Task item -
All the lines below need retyping exactly, apart from the images.

Given information -
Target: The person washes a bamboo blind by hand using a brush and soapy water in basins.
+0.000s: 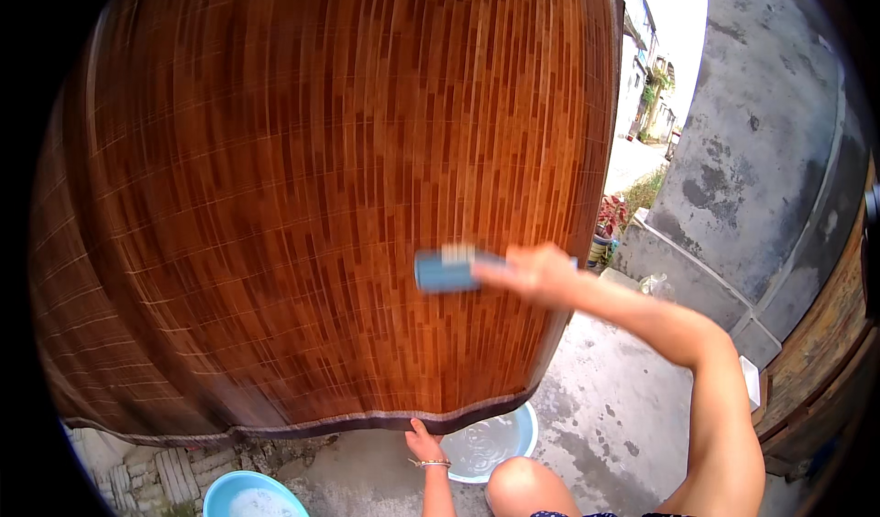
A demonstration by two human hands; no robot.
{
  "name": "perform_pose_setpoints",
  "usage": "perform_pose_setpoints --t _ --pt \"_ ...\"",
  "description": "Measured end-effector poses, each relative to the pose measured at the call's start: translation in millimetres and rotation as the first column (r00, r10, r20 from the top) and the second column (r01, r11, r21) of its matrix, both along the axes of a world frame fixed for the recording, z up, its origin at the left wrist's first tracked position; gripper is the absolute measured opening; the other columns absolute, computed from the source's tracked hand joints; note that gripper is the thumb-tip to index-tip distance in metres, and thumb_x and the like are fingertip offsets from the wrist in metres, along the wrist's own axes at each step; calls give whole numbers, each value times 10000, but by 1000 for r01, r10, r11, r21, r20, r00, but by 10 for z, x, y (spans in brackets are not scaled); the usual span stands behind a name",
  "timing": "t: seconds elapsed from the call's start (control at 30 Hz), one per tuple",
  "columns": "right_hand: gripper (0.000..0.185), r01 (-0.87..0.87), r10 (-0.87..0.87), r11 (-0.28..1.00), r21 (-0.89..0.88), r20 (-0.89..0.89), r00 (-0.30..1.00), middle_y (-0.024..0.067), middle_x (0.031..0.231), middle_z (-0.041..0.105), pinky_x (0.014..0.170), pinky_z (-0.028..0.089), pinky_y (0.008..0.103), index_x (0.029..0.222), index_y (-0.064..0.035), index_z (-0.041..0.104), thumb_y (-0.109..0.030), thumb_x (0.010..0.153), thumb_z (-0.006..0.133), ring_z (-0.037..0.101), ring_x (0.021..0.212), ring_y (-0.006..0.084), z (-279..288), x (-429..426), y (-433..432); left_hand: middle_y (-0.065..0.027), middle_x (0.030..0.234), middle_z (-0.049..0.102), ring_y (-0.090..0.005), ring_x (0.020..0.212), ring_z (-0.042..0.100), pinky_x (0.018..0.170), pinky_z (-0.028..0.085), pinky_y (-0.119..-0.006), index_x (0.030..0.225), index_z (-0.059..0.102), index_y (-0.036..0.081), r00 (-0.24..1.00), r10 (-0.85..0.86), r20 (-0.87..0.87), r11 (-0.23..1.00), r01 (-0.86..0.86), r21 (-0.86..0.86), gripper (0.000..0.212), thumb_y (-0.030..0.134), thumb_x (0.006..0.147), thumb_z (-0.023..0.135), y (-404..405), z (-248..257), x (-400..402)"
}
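Note:
A large brown bamboo mat (pixel 330 173) hangs before me, its dark cloth border (pixel 330 426) running along the bottom. My left hand (pixel 422 441) grips that lower border, thumb on the front and the fingers hidden behind. In my right hand (pixel 533 273) is a blue scrub brush (pixel 447 271) with pale bristles, blurred by motion. The brush is in front of the right half of the mat; I cannot tell whether it touches the surface. Under the border, partly covered by the mat, stands a light blue basin (pixel 528 429) of water.
A second blue basin (pixel 218 493) with suds sits at the lower left. Concrete floor (pixel 584 393) with wet patches lies below. To the right are a grey wall (pixel 756 139), a wooden board (pixel 818 324) and a potted red-leaved plant (pixel 610 216). My knee (pixel 529 486) is beside the water basin.

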State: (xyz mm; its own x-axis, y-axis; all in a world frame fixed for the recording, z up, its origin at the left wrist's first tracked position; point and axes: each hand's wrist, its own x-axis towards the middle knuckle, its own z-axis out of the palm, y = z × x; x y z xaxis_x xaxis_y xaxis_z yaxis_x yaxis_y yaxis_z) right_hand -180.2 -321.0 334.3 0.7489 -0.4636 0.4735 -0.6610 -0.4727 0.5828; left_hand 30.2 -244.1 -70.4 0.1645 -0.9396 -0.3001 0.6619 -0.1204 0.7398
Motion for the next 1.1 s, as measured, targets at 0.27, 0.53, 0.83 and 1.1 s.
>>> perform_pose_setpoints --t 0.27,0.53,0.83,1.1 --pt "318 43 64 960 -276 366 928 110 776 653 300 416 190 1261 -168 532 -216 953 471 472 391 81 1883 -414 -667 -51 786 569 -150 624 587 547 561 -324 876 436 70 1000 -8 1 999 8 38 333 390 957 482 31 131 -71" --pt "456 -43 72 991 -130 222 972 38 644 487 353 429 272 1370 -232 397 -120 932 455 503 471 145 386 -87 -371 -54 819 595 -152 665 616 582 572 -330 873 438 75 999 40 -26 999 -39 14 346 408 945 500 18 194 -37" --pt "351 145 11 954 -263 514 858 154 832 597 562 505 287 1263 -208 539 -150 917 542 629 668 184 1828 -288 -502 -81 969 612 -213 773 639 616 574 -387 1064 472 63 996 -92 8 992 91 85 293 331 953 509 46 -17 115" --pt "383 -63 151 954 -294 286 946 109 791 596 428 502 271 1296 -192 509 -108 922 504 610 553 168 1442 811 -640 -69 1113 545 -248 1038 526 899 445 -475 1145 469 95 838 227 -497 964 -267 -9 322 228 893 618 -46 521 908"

Your response -
Target: The person washes a bamboo blind by hand using a brush and soapy water in basins.
+0.000s: 
A demonstration by two human hands; no robot.
{
  "name": "perform_pose_setpoints",
  "usage": "perform_pose_setpoints --t _ --pt \"_ ...\"",
  "description": "Measured end-effector poses, each relative to the pose measured at the call's start: translation in millimetres and rotation as the first column (r00, r10, r20 from the top) and the second column (r01, r11, r21) of its matrix, both along the axes of a world frame fixed for the recording, z up, its origin at the left wrist's first tracked position; gripper is the absolute measured opening; the other columns absolute, computed from the source's tracked hand joints; note that gripper is the thumb-tip to index-tip distance in metres, and thumb_x and the like are fingertip offsets from the wrist in metres, along the wrist's own axes at each step; calls give whole numbers, each value times 10000, but by 1000 for r01, r10, r11, r21, r20, r00, but by 10 for z, x, y (spans in brackets are not scaled); the usual span stands behind a name",
  "timing": "t: seconds elapsed from the call's start (control at 30 Hz), one per tuple",
  "columns": "right_hand: gripper (0.000..0.185), r01 (-0.87..0.87), r10 (-0.87..0.87), r11 (-0.28..1.00), r21 (-0.89..0.88), r20 (-0.89..0.89), r00 (-0.30..1.00), middle_y (-0.024..0.067), middle_x (0.031..0.231), middle_z (-0.041..0.105), pinky_x (0.014..0.170), pinky_z (-0.028..0.089), pinky_y (0.008..0.103), index_x (0.029..0.222), index_y (-0.064..0.035), index_z (-0.041..0.104), thumb_y (-0.109..0.030), thumb_x (0.010..0.153), thumb_z (-0.006..0.133), ring_z (-0.037..0.101), ring_x (0.021..0.212), ring_y (-0.006..0.084), z (-279..288), x (-429..426), y (-433..432); left_hand: middle_y (-0.065..0.027), middle_x (0.030..0.234), middle_z (-0.049..0.102), ring_y (-0.090..0.005), ring_x (0.020..0.212), ring_z (-0.042..0.100), pinky_x (0.018..0.170), pinky_z (-0.028..0.085), pinky_y (-0.119..-0.006), index_x (0.030..0.225), index_z (-0.059..0.102), index_y (-0.036..0.081), r00 (-0.24..1.00), r10 (-0.85..0.86), r20 (-0.87..0.87), r11 (-0.23..1.00), r01 (-0.86..0.86), r21 (-0.86..0.86), gripper (0.000..0.212), thumb_y (-0.030..0.134), thumb_x (0.006..0.147), thumb_z (-0.023..0.135), y (-404..405), z (-248..257), x (-400..402)"
}
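Note:
A large brown bamboo mat (pixel 330 173) hangs before me, its dark cloth border (pixel 330 426) running along the bottom. My left hand (pixel 422 441) grips that lower border, thumb on the front and the fingers hidden behind. In my right hand (pixel 533 273) is a blue scrub brush (pixel 447 271) with pale bristles, blurred by motion. The brush is in front of the right half of the mat; I cannot tell whether it touches the surface. Under the border, partly covered by the mat, stands a light blue basin (pixel 528 429) of water.
A second blue basin (pixel 218 493) with suds sits at the lower left. Concrete floor (pixel 584 393) with wet patches lies below. To the right are a grey wall (pixel 756 139), a wooden board (pixel 818 324) and a potted red-leaved plant (pixel 610 216). My knee (pixel 529 486) is beside the water basin.
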
State: (xyz mm; its own x-axis, y-axis; all in a world frame fixed for the recording, z up, its origin at the left wrist's first tracked position; point and axes: each hand's wrist, its own x-axis towards the middle knuckle, its own z-axis out of the palm, y = z × x; x y z xaxis_x xaxis_y xaxis_z yaxis_x yaxis_y yaxis_z) right_hand -180.2 -321.0 334.3 0.7489 -0.4636 0.4735 -0.6610 -0.4727 0.5828; left_hand 30.2 -244.1 -70.4 0.1645 -0.9396 -0.3001 0.6619 -0.1204 0.7398
Motion for the next 1.1 s, as measured, targets at 0.27, 0.53, 0.83 and 1.1 s.
>>> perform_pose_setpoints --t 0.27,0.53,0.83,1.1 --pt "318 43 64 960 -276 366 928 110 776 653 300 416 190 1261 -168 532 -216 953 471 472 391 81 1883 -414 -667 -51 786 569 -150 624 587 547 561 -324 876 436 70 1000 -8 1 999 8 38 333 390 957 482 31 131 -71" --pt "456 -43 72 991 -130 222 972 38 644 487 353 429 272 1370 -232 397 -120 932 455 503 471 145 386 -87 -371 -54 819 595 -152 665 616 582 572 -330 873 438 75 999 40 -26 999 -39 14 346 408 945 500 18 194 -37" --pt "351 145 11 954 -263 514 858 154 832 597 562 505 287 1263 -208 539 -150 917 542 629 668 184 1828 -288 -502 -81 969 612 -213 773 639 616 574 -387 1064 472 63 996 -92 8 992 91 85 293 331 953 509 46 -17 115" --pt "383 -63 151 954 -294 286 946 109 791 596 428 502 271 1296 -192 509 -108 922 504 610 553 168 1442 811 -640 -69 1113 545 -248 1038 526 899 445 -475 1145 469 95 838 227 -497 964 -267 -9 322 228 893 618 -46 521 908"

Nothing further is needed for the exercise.